§ **Task description**
Only the lines from the top of the records below through the line containing "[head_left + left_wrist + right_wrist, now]" should be printed, exactly and without pictures.

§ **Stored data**
Start of Block
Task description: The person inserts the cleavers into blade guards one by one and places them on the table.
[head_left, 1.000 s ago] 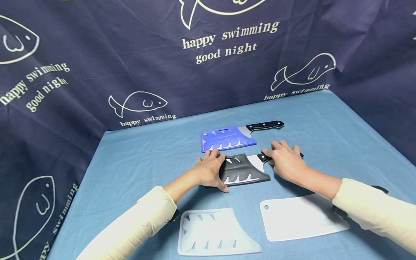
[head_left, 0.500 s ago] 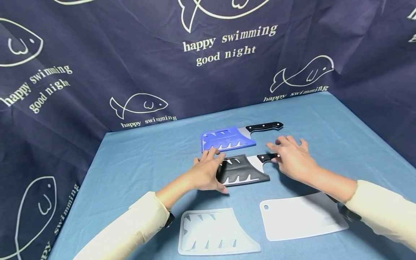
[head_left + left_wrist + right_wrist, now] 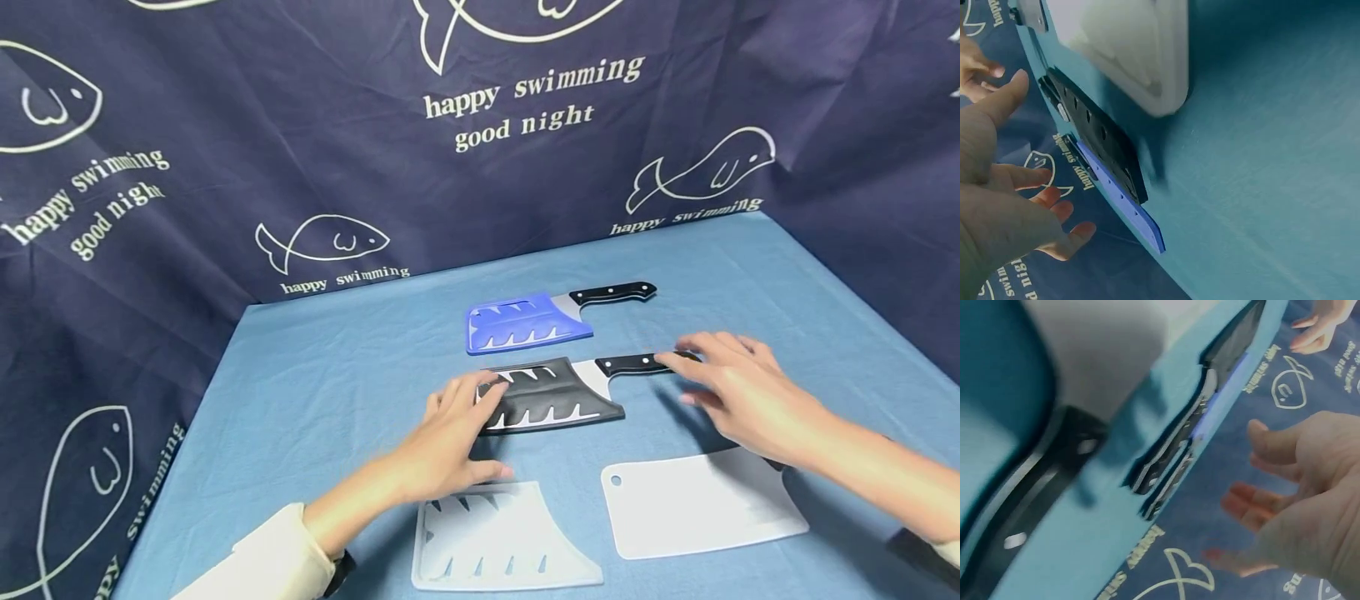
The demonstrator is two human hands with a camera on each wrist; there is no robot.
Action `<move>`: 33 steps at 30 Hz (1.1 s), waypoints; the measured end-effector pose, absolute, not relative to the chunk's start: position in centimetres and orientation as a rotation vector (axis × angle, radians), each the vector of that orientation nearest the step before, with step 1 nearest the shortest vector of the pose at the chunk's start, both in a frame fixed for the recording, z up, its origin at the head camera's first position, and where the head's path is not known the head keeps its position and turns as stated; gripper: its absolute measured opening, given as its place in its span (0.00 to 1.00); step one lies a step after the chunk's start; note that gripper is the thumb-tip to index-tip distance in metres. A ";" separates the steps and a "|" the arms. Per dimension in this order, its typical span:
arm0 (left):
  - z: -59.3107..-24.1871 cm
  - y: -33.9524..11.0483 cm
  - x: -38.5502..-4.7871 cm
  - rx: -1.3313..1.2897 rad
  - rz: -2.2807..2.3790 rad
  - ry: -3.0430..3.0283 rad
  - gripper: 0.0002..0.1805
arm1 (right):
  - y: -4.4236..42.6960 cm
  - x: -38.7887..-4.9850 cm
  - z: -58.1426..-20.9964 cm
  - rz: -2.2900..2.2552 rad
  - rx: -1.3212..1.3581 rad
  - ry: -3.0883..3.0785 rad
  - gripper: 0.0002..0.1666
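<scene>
The left hand (image 3: 442, 446) and right hand (image 3: 738, 392), fingers loosely spread, hold nothing, near opposite ends of a flat black-sheathed cleaver (image 3: 551, 396) on the blue cloth-covered table (image 3: 330, 375). In the head view its long axis runs nearly nine-to-three, the handle pointing just above three o'clock. White tooth-shaped slots line the dark sheath; a white blade heel meets a black, pale-riveted handle. A blue-sheathed cleaver (image 3: 528, 322) lies towards twelve o'clock, a white rectangular blade (image 3: 697, 508) towards four.

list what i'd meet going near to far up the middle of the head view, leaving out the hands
Translucent white sheath → black sheath → blue sheath → dark blue printed backdrop
</scene>
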State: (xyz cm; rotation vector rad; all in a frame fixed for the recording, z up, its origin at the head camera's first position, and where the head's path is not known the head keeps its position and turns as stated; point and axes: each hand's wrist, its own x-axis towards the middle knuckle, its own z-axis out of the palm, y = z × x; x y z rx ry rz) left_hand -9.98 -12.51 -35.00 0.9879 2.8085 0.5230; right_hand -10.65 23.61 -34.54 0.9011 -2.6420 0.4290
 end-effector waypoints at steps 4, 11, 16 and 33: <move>-35.3 -13.5 -8.1 0.957 0.511 2.822 0.49 | 25.4 -9.7 -35.4 0.435 0.977 -2.620 0.25; -36.9 -15.0 -5.0 0.945 0.473 2.819 0.51 | 28.2 -8.5 -35.9 0.309 0.952 -2.754 0.33; -37.8 -15.4 -3.3 0.925 0.391 2.796 0.56 | 30.4 -7.9 -36.2 0.171 0.828 -2.986 0.43; -38.3 -15.0 -2.2 0.886 0.247 2.721 0.68 | 32.7 -7.0 -38.9 0.060 0.859 -2.959 0.41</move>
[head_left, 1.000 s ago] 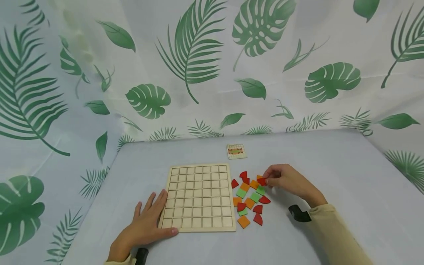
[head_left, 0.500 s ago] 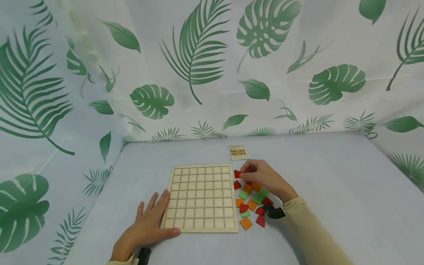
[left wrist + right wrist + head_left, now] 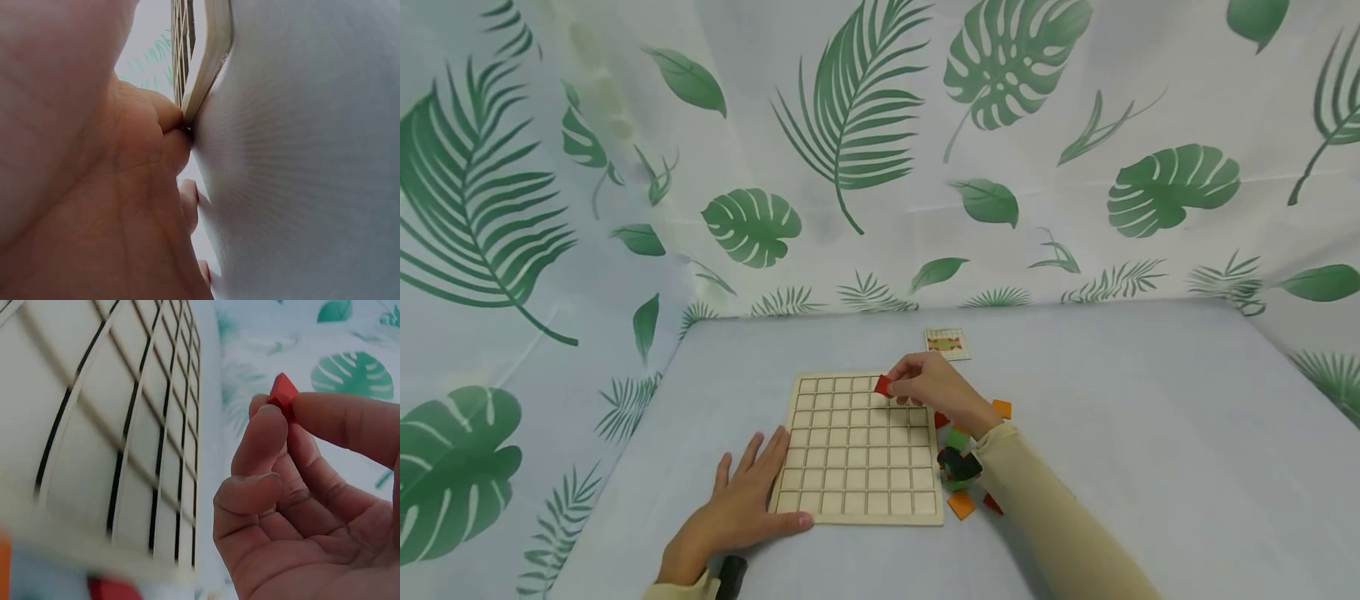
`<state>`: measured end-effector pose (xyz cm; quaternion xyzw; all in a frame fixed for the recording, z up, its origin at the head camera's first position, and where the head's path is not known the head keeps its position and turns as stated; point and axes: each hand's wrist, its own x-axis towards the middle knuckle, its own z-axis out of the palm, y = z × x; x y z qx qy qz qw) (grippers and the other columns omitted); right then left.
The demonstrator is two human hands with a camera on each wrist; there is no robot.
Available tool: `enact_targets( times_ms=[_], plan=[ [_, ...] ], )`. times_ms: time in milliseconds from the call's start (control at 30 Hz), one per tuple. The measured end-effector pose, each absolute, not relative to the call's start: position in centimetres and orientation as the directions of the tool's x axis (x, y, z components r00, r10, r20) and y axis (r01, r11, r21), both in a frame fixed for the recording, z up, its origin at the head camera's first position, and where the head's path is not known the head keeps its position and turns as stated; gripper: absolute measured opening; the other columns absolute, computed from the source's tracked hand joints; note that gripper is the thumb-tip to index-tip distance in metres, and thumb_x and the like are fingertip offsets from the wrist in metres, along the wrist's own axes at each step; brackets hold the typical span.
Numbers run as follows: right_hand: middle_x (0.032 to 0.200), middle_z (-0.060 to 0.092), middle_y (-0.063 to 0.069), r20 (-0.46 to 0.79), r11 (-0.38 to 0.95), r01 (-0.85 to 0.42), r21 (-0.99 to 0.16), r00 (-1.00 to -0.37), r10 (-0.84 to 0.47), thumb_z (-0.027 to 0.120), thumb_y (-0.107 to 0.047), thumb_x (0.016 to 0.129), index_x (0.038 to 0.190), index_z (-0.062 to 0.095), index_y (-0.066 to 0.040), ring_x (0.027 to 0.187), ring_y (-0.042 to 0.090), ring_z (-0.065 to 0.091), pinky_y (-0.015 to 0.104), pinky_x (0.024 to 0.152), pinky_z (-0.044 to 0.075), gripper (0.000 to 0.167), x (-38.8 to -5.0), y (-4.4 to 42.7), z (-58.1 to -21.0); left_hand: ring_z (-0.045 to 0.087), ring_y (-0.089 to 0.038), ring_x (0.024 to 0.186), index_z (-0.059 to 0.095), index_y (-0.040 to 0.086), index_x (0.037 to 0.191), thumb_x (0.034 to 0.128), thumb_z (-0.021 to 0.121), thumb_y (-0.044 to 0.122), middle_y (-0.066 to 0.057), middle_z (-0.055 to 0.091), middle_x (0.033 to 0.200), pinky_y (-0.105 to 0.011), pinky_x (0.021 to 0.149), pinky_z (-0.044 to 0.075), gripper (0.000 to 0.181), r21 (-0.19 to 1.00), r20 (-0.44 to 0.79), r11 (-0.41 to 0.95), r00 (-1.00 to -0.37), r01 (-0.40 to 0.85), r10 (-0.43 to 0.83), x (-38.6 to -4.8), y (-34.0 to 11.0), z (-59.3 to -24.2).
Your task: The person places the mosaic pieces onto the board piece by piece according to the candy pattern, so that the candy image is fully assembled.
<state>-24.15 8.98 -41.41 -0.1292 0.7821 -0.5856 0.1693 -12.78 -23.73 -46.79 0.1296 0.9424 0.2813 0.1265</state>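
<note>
A pale wooden grid board [image 3: 850, 450] lies on the table, its squares bare. Over its top right part, my right hand [image 3: 942, 387] pinches a red piece [image 3: 883, 385] between thumb and fingertips; the right wrist view shows this red piece [image 3: 283, 394] held above the board's surface [image 3: 81, 450]. My left hand [image 3: 733, 512] lies with fingers spread at the lower left corner, fingertips and thumb against the edge. In the left wrist view the hand [image 3: 112, 187] touches the board's corner [image 3: 203, 69].
Right of the board lie orange [image 3: 961, 504], green [image 3: 957, 437] and red pieces [image 3: 992, 504], partly hidden by the right wrist and its black strap. One orange piece [image 3: 1002, 408] sits farther right. A small patterned card [image 3: 947, 343] lies behind the board.
My right hand has moved left from the loose pieces to over the board, carrying a red piece. The left hand keeps its place at the board's corner. The view has shifted slightly.
</note>
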Motion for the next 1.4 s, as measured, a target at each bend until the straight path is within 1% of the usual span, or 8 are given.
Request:
enact_targets(
  times_ms=[233,533,633,867,1067,1233,1333,1400],
  plan=[
    [0.1,0.075,0.024,-0.097,0.236,-0.012,-0.972,-0.89,-0.446,0.068,-0.009,0.103,0.103,0.074,0.0,0.094,0.041,0.07,0.032,0.07,0.049,0.011,-24.5,5.5,-41.5,-0.001,-0.045,0.162,0.016,0.003,0.171,0.0832,0.081,0.07,-0.017,0.014,0.178,-0.074,0.119,-0.011,0.128,0.56,-0.209,0.814,-0.924,0.156,0.321,-12.7,-23.5,-45.9],
    [0.094,0.075,0.009,-0.089,0.211,-0.015,-0.977,-0.875,-0.475,0.068,-0.009,0.103,0.103,0.078,0.001,0.092,0.043,0.069,0.035,0.068,0.05,0.013,-24.7,1.6,-41.6,-0.001,-0.044,0.163,0.012,0.003,0.172,0.0867,0.08,0.067,-0.016,0.012,0.178,-0.075,0.119,-0.008,0.125,0.521,-0.236,0.839,-0.918,0.158,0.319,-12.8,-23.3,-45.4],
    [0.093,0.075,0.009,-0.097,0.238,-0.023,-0.971,-0.872,-0.479,0.07,-0.008,0.101,0.101,0.078,0.001,0.09,0.041,0.07,0.036,0.069,0.052,0.013,-24.8,0.6,-41.7,0.0,-0.045,0.162,0.014,0.002,0.171,0.0864,0.081,0.066,-0.017,0.014,0.178,-0.076,0.119,-0.008,0.125,0.525,-0.229,0.835,-0.919,0.161,0.321,-12.7,-23.3,-45.2],
    [0.086,0.075,0.008,-0.109,0.328,-0.068,-0.942,-0.865,-0.49,0.073,-0.006,0.098,0.095,0.078,0.001,0.078,0.027,0.071,0.036,0.073,0.058,0.01,-25.3,-1.7,-42.0,0.001,-0.046,0.162,0.015,0.002,0.171,0.0871,0.081,0.065,-0.017,0.014,0.178,-0.076,0.118,-0.008,0.123,0.535,-0.218,0.83,-0.922,0.162,0.32,-12.6,-23.3,-45.0],
    [0.076,0.073,0.005,-0.109,0.413,-0.133,-0.901,-0.852,-0.512,0.073,-0.006,0.097,0.091,0.08,0.0,0.069,0.023,0.068,0.031,0.065,0.054,0.011,-25.7,-2.8,-42.7,0.001,-0.048,0.161,0.016,0.001,0.171,0.0867,0.08,0.065,-0.02,0.014,0.177,-0.077,0.117,-0.009,0.123,0.577,-0.186,0.798,-0.923,0.174,0.336,-12.5,-23.3,-45.6],
    [0.073,0.073,0.003,-0.098,0.453,-0.176,-0.874,-0.849,-0.519,0.073,-0.005,0.095,0.086,0.081,-0.001,0.064,0.019,0.063,0.029,0.06,0.051,0.012,-26.0,-3.3,-42.9,0.004,-0.05,0.161,0.019,0.0,0.17,0.0855,0.08,0.066,-0.022,0.018,0.176,-0.077,0.117,-0.009,0.124,0.583,-0.139,0.787,-0.928,0.205,0.345,-12.6,-23.4,-46.0],
    [0.065,0.067,0.0,-0.103,0.495,-0.196,-0.847,-0.851,-0.514,0.072,-0.004,0.092,0.074,0.078,-0.004,0.055,0.014,0.052,0.027,0.054,0.043,0.018,-26.3,-3.9,-43.3,0.003,-0.049,0.161,0.018,0.001,0.17,0.0858,0.081,0.065,-0.021,0.017,0.176,-0.076,0.118,-0.008,0.123,0.567,-0.163,0.802,-0.928,0.19,0.336,-12.6,-23.4,-45.6],
    [0.055,0.057,-0.003,-0.11,0.516,-0.197,-0.834,-0.857,-0.504,0.071,-0.001,0.09,0.061,0.069,-0.008,0.049,0.012,0.04,0.027,0.05,0.036,0.029,-26.4,-4.3,-43.6,0.002,-0.048,0.162,0.017,0.001,0.171,0.0866,0.08,0.065,-0.019,0.016,0.177,-0.076,0.118,-0.008,0.123,0.554,-0.183,0.812,-0.925,0.182,0.332,-12.6,-23.4,-45.3]
  ],
)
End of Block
§ **Solution to this problem**
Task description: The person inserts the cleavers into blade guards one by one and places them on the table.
[head_left, 1.000 s ago] 
[head_left, 0.500 s ago] 
[head_left + left_wrist + right_wrist, now] 

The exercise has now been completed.